■ TASK PROMPT
Nothing below is to be printed except the lines between the line holding "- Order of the" and the line holding "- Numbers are", inclusive, each exactly as it appears.

■ PROVIDED DATA
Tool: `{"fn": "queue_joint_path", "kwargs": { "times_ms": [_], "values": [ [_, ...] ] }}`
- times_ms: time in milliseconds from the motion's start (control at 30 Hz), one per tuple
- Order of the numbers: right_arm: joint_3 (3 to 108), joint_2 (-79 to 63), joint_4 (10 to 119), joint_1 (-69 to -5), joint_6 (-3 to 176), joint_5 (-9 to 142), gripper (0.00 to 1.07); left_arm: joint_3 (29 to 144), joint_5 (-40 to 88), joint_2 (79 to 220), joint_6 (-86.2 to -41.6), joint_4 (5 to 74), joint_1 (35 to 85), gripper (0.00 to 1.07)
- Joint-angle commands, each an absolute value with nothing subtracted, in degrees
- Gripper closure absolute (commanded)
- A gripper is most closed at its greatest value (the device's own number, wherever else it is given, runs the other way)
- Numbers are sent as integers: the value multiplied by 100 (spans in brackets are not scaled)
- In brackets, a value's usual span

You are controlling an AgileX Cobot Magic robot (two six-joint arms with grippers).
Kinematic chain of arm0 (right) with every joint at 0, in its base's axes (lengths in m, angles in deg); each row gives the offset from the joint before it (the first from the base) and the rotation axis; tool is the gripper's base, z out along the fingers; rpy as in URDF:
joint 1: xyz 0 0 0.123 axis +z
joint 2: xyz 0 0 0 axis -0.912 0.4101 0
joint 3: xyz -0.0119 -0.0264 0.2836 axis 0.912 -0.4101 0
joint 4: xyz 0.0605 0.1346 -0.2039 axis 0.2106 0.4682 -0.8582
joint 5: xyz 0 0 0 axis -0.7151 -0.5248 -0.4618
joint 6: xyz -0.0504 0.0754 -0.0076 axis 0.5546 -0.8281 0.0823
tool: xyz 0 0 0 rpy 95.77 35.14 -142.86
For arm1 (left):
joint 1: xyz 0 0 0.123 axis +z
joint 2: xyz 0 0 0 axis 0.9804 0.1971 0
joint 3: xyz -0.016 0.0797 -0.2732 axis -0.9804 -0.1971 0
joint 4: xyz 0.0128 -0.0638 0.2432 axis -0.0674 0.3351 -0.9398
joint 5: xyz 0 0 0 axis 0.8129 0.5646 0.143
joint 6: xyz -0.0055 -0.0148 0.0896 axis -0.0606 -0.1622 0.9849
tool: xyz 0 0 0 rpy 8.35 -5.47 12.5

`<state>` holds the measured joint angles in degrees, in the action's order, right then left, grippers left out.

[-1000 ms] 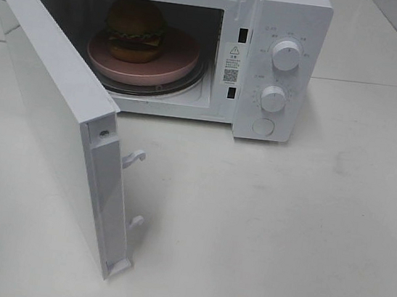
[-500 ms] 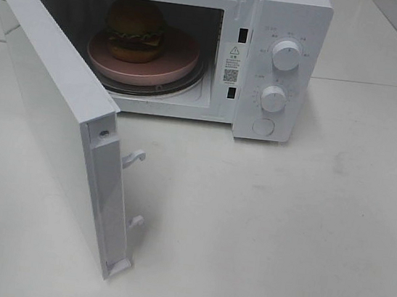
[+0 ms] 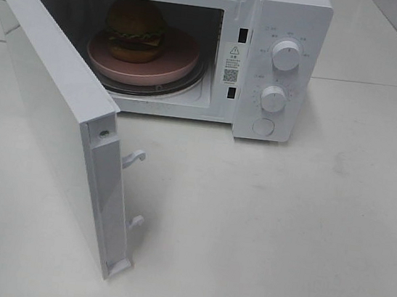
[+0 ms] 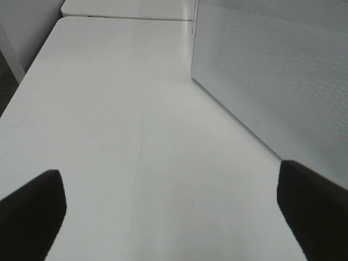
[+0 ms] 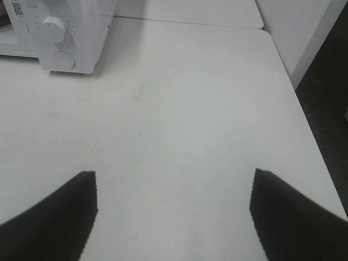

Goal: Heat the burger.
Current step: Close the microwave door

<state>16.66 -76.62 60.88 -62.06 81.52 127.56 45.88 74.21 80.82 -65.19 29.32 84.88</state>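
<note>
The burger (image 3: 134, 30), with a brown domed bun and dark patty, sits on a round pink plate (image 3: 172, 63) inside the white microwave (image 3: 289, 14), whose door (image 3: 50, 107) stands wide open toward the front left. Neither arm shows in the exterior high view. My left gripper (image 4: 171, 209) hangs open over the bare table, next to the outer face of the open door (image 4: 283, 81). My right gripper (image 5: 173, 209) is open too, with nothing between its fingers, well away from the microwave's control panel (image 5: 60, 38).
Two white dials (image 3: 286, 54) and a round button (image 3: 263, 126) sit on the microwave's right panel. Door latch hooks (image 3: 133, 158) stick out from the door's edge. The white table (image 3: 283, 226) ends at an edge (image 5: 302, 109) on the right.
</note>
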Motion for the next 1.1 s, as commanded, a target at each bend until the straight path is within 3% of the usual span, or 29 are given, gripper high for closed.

■ SOLUTION TO THIS EXERCISE
- Order of the numbers: right_arm: joint_3 (3 to 108), joint_2 (-79 to 63), joint_4 (10 to 119), joint_1 (-69 to -5), joint_6 (-3 to 176), joint_5 (-9 to 142), gripper (0.00 to 1.07); left_arm: joint_3 (29 to 144), joint_5 (-40 to 88), joint_2 (79 to 220), joint_6 (-86.2 to -41.6), joint_4 (5 to 74), joint_1 (35 to 85), gripper (0.00 to 1.07)
- Joint-angle commands, each an absolute value with nothing subtracted, in degrees
- Gripper closure absolute (commanded)
- A gripper is most closed at its greatest value (the device's own number, wherever else it is given, runs the other way)
- Numbers are sent as integers: the value multiplied by 100 (spans in brackets are not scaled)

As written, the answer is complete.